## WHAT THE TASK REQUIRES
Without skipping anything, print all of the data exactly.

## AVAILABLE DATA
------------------------------------------------------------

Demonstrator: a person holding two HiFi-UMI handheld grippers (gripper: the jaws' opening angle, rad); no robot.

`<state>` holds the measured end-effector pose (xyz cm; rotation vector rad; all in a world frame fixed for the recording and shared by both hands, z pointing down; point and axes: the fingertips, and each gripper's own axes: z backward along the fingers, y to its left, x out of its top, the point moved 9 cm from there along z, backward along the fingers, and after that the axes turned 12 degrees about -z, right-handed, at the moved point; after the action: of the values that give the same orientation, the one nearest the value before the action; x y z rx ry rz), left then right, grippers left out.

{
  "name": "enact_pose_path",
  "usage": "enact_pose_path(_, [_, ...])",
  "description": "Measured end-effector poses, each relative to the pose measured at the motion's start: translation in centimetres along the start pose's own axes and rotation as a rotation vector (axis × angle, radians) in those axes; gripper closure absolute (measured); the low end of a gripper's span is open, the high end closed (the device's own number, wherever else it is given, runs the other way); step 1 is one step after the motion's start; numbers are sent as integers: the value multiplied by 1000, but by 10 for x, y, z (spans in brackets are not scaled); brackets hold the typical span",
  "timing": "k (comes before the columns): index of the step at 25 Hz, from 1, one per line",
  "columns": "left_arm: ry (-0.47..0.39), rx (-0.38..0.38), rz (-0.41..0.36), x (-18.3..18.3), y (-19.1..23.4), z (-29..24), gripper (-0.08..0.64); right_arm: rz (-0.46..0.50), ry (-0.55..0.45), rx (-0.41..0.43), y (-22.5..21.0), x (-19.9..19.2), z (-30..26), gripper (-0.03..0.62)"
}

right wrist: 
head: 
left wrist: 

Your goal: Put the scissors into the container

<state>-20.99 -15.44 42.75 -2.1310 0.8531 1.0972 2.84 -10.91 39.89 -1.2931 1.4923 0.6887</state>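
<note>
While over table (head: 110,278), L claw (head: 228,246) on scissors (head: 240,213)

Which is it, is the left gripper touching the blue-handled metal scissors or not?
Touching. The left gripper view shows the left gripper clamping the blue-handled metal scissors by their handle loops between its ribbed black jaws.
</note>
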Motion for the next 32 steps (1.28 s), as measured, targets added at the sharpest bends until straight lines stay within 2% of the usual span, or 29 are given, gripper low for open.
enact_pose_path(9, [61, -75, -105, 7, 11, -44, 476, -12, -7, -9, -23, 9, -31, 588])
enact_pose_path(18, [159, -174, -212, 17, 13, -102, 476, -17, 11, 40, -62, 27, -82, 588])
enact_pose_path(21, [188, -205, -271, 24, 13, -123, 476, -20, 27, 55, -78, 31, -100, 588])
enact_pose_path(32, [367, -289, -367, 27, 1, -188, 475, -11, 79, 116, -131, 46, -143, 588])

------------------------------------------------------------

## FINISHED EXERCISE
Demonstrator: a person holding two HiFi-UMI handheld grippers (gripper: the jaws' opening angle, rad); no robot.

`<state>` holds the measured end-effector pose (xyz cm; rotation vector rad; all in a world frame fixed for the recording and shared by both hands, z pointing down; point and axes: the fingertips, and each gripper's own axes: z backward along the fingers, y to its left, x out of its top, the point moved 9 cm from there along z, backward along the fingers, and after that the axes turned 12 degrees about -z, right-handed, at the moved point; after the action: of the values that give the same orientation, the one nearest the value before the action; x y z rx ry rz), left then right, grippers left out.

{
  "name": "enact_pose_path",
  "usage": "enact_pose_path(_, [_, ...])",
  "description": "Measured end-effector poses, each relative to the pose measured at the motion's start: translation in centimetres along the start pose's own axes and rotation as a rotation vector (axis × angle, radians) in those axes; gripper closure absolute (measured); the low end of a gripper's span is open, the high end closed (the device's own number, wherever else it is given, runs the other way); step 1 is one step after the motion's start; numbers are sent as integers: the value multiplied by 1000, but by 10 for x, y, z (spans in brackets are not scaled); brackets hold the typical span",
  "timing": "k (comes before the columns): index of the step at 25 Hz, from 1, one per line",
  "columns": "left_arm: ry (-0.47..0.39), rx (-0.38..0.38), rz (-0.41..0.36), x (-18.3..18.3), y (-19.1..23.4), z (-29..24), gripper (-0.08..0.64); right_arm: rz (-0.46..0.50), ry (-0.55..0.45), rx (-0.41..0.43), y (-22.5..21.0), x (-19.9..19.2), z (-30..26), gripper (-0.03..0.62)"
}

right wrist: 
head: 
left wrist: 

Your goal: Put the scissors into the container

<state>-20.99 -15.44 42.75 -2.1310 0.8531 1.0972 2.84 -10.91 39.89 -1.2931 1.4923 0.6887</state>
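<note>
While over table (head: 110,278), L claw (head: 228,246) on scissors (head: 240,213)

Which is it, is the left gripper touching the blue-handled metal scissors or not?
Touching. The left gripper view shows the left gripper clamping the blue-handled metal scissors by their handle loops between its ribbed black jaws.
</note>
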Motion for the next 32 steps (1.28 s), as measured, targets added at the sharpest bends until straight lines stay within 2% of the usual span, or 29 are given, gripper low for open.
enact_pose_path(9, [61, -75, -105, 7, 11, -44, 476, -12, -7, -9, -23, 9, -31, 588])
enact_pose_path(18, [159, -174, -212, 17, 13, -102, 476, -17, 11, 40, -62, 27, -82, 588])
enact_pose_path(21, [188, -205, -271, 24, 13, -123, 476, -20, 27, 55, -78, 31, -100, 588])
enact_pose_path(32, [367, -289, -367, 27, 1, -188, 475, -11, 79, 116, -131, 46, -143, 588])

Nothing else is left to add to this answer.